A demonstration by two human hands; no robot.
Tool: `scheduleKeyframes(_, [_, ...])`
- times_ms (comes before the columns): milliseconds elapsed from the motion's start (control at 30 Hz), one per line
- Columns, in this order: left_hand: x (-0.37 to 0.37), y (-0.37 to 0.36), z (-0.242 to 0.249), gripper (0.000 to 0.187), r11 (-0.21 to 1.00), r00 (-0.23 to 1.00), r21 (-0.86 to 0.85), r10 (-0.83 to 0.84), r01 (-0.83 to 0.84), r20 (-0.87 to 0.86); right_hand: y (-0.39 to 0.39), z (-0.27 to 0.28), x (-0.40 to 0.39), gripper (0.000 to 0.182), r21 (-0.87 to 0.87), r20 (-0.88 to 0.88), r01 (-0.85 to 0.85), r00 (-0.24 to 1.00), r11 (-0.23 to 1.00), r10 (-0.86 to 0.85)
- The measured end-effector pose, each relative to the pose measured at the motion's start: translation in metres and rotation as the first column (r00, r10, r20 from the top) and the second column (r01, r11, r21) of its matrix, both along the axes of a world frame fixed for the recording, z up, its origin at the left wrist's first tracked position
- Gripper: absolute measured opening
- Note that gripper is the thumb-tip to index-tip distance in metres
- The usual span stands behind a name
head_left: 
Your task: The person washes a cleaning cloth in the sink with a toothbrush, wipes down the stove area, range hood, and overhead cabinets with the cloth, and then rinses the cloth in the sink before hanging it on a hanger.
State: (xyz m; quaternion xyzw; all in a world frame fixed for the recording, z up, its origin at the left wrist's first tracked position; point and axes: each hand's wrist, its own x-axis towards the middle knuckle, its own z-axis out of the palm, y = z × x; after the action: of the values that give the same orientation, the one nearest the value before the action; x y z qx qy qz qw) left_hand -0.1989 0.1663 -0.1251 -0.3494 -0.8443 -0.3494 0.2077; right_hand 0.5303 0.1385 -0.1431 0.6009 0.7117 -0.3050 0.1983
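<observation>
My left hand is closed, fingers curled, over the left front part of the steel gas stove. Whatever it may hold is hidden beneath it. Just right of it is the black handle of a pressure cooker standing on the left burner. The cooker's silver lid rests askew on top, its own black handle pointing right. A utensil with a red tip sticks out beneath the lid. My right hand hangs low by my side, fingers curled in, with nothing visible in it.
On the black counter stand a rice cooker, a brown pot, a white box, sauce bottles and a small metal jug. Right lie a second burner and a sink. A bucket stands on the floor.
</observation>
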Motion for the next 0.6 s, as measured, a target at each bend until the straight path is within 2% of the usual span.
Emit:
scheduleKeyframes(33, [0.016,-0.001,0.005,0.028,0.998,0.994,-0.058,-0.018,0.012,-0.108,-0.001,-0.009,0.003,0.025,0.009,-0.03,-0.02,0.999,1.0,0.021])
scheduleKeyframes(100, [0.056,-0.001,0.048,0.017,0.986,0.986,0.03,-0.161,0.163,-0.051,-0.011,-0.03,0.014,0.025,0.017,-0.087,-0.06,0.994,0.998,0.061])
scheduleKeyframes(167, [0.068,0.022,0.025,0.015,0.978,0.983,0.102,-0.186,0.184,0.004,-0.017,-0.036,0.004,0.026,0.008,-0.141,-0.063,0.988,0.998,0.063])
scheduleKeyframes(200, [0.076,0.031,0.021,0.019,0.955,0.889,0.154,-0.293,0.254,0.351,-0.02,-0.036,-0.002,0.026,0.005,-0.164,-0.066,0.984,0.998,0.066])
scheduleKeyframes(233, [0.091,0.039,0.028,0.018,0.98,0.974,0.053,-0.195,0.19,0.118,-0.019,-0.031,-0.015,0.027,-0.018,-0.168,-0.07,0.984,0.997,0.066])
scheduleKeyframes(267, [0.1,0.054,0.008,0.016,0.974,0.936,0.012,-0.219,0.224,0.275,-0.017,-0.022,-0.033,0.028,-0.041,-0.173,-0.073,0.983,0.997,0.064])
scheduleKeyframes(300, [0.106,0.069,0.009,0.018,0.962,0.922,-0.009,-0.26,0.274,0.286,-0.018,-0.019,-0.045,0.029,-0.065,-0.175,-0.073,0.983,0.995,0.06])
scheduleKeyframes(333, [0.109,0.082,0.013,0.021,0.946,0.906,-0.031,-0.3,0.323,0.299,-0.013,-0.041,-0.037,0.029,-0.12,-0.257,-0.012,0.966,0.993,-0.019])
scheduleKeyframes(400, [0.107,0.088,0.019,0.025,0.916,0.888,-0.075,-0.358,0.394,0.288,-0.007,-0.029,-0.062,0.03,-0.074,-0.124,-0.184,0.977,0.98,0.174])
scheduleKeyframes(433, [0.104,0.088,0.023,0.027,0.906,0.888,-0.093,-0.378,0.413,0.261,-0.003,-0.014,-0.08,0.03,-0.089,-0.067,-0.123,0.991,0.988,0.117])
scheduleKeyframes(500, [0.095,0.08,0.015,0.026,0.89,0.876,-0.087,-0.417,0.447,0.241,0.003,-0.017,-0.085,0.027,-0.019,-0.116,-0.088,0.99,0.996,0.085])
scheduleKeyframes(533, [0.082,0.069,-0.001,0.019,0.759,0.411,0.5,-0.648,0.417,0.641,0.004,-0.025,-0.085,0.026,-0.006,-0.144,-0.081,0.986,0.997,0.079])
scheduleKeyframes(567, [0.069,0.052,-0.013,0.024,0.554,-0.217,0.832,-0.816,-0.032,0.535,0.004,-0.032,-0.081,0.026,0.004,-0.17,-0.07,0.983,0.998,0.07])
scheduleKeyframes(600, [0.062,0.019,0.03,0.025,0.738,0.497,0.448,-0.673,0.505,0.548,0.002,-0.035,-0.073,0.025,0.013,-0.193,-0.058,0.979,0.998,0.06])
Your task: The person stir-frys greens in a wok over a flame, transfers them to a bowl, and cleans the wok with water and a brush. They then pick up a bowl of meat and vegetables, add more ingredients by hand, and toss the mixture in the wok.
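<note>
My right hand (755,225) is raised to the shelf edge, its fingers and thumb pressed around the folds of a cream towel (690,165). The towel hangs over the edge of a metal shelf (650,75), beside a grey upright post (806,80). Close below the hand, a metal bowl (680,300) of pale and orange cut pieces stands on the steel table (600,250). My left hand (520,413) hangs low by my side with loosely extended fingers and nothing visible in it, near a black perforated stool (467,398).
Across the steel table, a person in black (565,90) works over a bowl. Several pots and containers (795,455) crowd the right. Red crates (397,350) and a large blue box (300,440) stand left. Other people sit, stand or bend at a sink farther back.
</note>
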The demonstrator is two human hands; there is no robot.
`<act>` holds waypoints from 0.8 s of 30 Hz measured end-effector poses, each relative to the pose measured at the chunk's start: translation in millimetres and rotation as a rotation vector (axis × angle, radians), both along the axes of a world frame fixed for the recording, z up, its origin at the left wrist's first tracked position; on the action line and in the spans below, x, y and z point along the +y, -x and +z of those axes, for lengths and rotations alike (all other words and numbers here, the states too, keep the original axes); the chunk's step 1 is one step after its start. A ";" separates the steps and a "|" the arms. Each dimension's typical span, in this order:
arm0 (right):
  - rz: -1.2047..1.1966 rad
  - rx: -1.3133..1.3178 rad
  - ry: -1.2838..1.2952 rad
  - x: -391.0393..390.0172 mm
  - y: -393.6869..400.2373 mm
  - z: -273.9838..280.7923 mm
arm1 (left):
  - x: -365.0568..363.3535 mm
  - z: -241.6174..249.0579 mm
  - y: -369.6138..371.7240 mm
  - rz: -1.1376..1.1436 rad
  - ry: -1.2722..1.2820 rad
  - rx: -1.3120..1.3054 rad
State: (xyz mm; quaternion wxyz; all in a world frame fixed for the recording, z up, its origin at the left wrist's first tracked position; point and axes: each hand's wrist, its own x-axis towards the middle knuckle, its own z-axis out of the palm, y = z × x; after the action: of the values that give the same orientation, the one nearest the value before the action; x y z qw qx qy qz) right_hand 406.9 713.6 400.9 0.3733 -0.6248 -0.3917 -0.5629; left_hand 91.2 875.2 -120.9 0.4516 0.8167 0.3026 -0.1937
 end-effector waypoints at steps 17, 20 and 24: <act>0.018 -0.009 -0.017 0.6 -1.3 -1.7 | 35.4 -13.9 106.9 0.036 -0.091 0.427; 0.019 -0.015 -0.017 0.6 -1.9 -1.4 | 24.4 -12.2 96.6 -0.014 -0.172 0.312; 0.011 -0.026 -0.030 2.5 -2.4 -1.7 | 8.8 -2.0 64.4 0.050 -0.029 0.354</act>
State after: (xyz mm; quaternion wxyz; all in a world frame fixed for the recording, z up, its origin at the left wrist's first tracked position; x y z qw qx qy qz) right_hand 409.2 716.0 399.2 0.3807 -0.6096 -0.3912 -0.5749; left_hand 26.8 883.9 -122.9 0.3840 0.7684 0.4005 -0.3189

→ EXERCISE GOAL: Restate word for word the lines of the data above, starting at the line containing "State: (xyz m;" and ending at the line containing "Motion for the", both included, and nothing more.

→ ANSWER SPACE:
State: (xyz m; quaternion xyzw; all in a world frame fixed for the recording, z up, its origin at the left wrist's first tracked position; point and axes: each hand's wrist, its own x-axis towards the middle knuckle, its own z-axis out of the palm, y = z × x; after the action: of the values that give the same orientation, the one nearest the value before the action; x y z qx qy qz qw) left_hand -0.1989 0.1663 -0.1251 -0.3494 -0.8443 -0.3494 0.2077; right_hand 0.5303 0.1385 -0.1431 0.6009 0.7117 -0.3050 0.1983
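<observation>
My left hand is closed, fingers curled, over the left front part of the steel gas stove. Whatever it may hold is hidden beneath it. Just right of it is the black handle of a pressure cooker standing on the left burner. The cooker's silver lid rests askew on top, its own black handle pointing right. A utensil with a red tip sticks out beneath the lid. My right hand hangs low by my side, fingers curled in, with nothing visible in it.
On the black counter stand a rice cooker, a brown pot, a white box, sauce bottles and a small metal jug. Right lie a second burner and a sink. A bucket stands on the floor.
</observation>
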Motion for the next 0.6 s, as measured, a target at each bend until the straight path is within 2% of the usual span.

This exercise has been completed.